Your goal: Produce an exact copy of the lines below, starting at the first and ending with the line containing "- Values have".

--- Source data ---

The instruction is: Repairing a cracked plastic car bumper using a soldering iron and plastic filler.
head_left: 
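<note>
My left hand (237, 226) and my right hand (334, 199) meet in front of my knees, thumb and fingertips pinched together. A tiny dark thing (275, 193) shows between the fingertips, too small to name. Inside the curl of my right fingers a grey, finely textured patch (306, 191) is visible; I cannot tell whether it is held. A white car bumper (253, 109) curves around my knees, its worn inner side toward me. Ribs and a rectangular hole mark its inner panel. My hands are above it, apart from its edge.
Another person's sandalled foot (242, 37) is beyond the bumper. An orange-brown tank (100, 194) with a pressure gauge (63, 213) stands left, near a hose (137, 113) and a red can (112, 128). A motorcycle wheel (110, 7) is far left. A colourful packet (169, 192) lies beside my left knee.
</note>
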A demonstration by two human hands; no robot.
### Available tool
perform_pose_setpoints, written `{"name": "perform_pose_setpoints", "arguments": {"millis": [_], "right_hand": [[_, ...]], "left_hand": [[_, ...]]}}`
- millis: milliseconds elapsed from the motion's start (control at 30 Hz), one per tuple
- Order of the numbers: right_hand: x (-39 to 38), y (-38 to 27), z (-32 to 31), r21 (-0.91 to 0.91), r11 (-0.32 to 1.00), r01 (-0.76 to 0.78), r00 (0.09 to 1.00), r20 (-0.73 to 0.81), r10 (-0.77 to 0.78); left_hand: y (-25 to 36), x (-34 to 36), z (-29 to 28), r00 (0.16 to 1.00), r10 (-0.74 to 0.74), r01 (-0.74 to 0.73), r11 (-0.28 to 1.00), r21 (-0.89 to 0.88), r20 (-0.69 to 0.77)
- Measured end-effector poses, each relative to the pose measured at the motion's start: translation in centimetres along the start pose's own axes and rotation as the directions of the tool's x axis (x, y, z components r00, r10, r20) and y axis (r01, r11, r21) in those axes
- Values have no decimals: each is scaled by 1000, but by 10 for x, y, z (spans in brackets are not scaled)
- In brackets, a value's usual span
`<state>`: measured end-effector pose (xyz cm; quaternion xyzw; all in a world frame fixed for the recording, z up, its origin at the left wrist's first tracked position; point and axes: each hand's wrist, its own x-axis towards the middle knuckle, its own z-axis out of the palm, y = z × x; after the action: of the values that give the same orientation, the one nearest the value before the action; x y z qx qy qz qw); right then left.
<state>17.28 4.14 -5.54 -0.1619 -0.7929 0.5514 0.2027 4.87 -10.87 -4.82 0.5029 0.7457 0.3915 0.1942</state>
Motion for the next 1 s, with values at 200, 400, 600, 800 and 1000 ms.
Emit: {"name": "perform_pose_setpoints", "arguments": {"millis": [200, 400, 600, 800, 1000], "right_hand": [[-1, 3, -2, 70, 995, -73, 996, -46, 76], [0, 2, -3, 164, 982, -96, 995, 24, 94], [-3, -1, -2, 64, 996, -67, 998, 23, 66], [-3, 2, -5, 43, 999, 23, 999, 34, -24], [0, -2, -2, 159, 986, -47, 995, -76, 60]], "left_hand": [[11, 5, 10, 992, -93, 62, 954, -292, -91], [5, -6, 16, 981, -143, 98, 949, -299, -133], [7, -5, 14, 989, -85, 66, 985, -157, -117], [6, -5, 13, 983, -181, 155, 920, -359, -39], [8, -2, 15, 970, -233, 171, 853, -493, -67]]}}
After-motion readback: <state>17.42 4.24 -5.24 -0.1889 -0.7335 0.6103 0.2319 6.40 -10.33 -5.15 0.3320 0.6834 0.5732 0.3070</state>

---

Output for this task:
The instruction is: Repairing a cracked plastic car bumper using a soldering iron and plastic filler.
head_left: 
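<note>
My left hand (237, 226) and my right hand (334, 199) meet in front of my knees, thumb and fingertips pinched together. A tiny dark thing (275, 193) shows between the fingertips, too small to name. Inside the curl of my right fingers a grey, finely textured patch (306, 191) is visible; I cannot tell whether it is held. A white car bumper (253, 109) curves around my knees, its worn inner side toward me. Ribs and a rectangular hole mark its inner panel. My hands are above it, apart from its edge.
Another person's sandalled foot (242, 37) is beyond the bumper. An orange-brown tank (100, 194) with a pressure gauge (63, 213) stands left, near a hose (137, 113) and a red can (112, 128). A motorcycle wheel (110, 7) is far left. A colourful packet (169, 192) lies beside my left knee.
</note>
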A demonstration by two human hands; no robot.
### Available tool
perform_pose_setpoints, written `{"name": "perform_pose_setpoints", "arguments": {"millis": [_], "right_hand": [[_, ...]], "left_hand": [[_, ...]]}}`
- millis: milliseconds elapsed from the motion's start (control at 30 Hz), one per tuple
- Order of the numbers: right_hand: x (-39 to 38), y (-38 to 27), z (-32 to 31), r21 (-0.91 to 0.91), r11 (-0.32 to 1.00), r01 (-0.76 to 0.78), r00 (0.09 to 1.00), r20 (-0.73 to 0.81), r10 (-0.77 to 0.78); left_hand: y (-25 to 36), x (-34 to 36), z (-29 to 28), r00 (0.16 to 1.00), r10 (-0.74 to 0.74), r01 (-0.74 to 0.73), r11 (-0.28 to 1.00), r21 (-0.89 to 0.88), r20 (-0.69 to 0.77)
- Measured end-effector poses, each relative to the pose measured at the motion's start: translation in centimetres along the start pose's own axes and rotation as the directions of the tool's x axis (x, y, z components r00, r10, r20) and y axis (r01, r11, r21) in those axes
- Values have no decimals: each is scaled by 1000, but by 10 for x, y, z (spans in brackets are not scaled)

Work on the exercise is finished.